§ **Recorded data**:

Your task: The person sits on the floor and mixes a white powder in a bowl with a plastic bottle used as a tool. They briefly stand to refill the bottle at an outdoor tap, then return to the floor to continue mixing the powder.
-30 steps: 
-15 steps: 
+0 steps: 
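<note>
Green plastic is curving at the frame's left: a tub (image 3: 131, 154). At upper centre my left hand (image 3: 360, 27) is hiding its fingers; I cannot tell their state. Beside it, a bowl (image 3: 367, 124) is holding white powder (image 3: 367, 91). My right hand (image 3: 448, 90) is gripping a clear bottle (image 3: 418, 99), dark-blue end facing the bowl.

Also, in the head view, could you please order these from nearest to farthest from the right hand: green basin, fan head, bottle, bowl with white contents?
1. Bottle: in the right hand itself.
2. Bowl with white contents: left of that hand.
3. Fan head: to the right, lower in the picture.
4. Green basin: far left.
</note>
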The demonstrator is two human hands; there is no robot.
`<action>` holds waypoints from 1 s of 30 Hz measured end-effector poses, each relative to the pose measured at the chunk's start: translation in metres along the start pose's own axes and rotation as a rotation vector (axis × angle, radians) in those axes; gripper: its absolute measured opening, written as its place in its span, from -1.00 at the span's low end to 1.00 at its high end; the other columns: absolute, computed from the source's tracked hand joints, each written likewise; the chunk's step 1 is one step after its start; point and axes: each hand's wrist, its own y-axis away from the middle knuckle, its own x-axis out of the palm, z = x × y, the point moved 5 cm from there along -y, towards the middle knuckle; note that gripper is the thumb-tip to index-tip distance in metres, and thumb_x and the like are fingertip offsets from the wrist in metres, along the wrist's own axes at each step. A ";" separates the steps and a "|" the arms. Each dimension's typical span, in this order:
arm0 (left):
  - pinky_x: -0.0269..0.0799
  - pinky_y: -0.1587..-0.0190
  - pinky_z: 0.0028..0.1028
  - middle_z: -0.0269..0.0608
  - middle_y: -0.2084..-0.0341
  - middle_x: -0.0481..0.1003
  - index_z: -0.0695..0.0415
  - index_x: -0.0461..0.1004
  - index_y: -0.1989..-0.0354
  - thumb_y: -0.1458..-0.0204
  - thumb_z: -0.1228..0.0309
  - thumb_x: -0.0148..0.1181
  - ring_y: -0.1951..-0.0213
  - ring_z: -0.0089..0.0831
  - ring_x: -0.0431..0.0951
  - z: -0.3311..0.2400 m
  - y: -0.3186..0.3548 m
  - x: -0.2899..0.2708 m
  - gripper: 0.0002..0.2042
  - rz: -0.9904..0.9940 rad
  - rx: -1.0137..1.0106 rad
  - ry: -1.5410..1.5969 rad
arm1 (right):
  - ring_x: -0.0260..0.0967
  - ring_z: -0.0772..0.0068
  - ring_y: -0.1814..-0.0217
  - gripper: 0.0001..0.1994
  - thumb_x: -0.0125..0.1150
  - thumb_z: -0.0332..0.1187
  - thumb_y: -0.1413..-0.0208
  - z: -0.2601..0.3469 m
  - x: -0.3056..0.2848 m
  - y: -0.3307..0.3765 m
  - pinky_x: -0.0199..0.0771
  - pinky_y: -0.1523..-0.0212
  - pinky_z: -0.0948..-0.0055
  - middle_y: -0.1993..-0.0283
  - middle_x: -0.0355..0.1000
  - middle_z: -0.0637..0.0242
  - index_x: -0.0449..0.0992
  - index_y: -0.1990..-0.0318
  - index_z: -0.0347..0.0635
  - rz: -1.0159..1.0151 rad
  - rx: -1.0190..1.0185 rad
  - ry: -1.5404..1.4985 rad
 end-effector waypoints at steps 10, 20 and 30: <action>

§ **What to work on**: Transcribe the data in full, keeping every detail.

§ **Expected answer**:
Your task: The person sits on the floor and mixes a white powder in a bowl with a plastic bottle used as a tool. They briefly stand to refill the bottle at an outdoor tap, then return to the floor to continue mixing the powder.
-30 steps: 
-15 steps: 
+0 steps: 
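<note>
Green plastic is curving at the frame's left: a tub (image 3: 131, 154). At upper centre my left hand (image 3: 360, 27) is hiding its fingers; I cannot tell their state. Beside it, a bowl (image 3: 367, 124) is holding white powder (image 3: 367, 91). My right hand (image 3: 448, 90) is gripping a clear bottle (image 3: 418, 99), dark-blue end facing the bowl.

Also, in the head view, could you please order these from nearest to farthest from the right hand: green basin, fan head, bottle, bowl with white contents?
1. Bottle: in the right hand itself.
2. Bowl with white contents: left of that hand.
3. Fan head: to the right, lower in the picture.
4. Green basin: far left.
</note>
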The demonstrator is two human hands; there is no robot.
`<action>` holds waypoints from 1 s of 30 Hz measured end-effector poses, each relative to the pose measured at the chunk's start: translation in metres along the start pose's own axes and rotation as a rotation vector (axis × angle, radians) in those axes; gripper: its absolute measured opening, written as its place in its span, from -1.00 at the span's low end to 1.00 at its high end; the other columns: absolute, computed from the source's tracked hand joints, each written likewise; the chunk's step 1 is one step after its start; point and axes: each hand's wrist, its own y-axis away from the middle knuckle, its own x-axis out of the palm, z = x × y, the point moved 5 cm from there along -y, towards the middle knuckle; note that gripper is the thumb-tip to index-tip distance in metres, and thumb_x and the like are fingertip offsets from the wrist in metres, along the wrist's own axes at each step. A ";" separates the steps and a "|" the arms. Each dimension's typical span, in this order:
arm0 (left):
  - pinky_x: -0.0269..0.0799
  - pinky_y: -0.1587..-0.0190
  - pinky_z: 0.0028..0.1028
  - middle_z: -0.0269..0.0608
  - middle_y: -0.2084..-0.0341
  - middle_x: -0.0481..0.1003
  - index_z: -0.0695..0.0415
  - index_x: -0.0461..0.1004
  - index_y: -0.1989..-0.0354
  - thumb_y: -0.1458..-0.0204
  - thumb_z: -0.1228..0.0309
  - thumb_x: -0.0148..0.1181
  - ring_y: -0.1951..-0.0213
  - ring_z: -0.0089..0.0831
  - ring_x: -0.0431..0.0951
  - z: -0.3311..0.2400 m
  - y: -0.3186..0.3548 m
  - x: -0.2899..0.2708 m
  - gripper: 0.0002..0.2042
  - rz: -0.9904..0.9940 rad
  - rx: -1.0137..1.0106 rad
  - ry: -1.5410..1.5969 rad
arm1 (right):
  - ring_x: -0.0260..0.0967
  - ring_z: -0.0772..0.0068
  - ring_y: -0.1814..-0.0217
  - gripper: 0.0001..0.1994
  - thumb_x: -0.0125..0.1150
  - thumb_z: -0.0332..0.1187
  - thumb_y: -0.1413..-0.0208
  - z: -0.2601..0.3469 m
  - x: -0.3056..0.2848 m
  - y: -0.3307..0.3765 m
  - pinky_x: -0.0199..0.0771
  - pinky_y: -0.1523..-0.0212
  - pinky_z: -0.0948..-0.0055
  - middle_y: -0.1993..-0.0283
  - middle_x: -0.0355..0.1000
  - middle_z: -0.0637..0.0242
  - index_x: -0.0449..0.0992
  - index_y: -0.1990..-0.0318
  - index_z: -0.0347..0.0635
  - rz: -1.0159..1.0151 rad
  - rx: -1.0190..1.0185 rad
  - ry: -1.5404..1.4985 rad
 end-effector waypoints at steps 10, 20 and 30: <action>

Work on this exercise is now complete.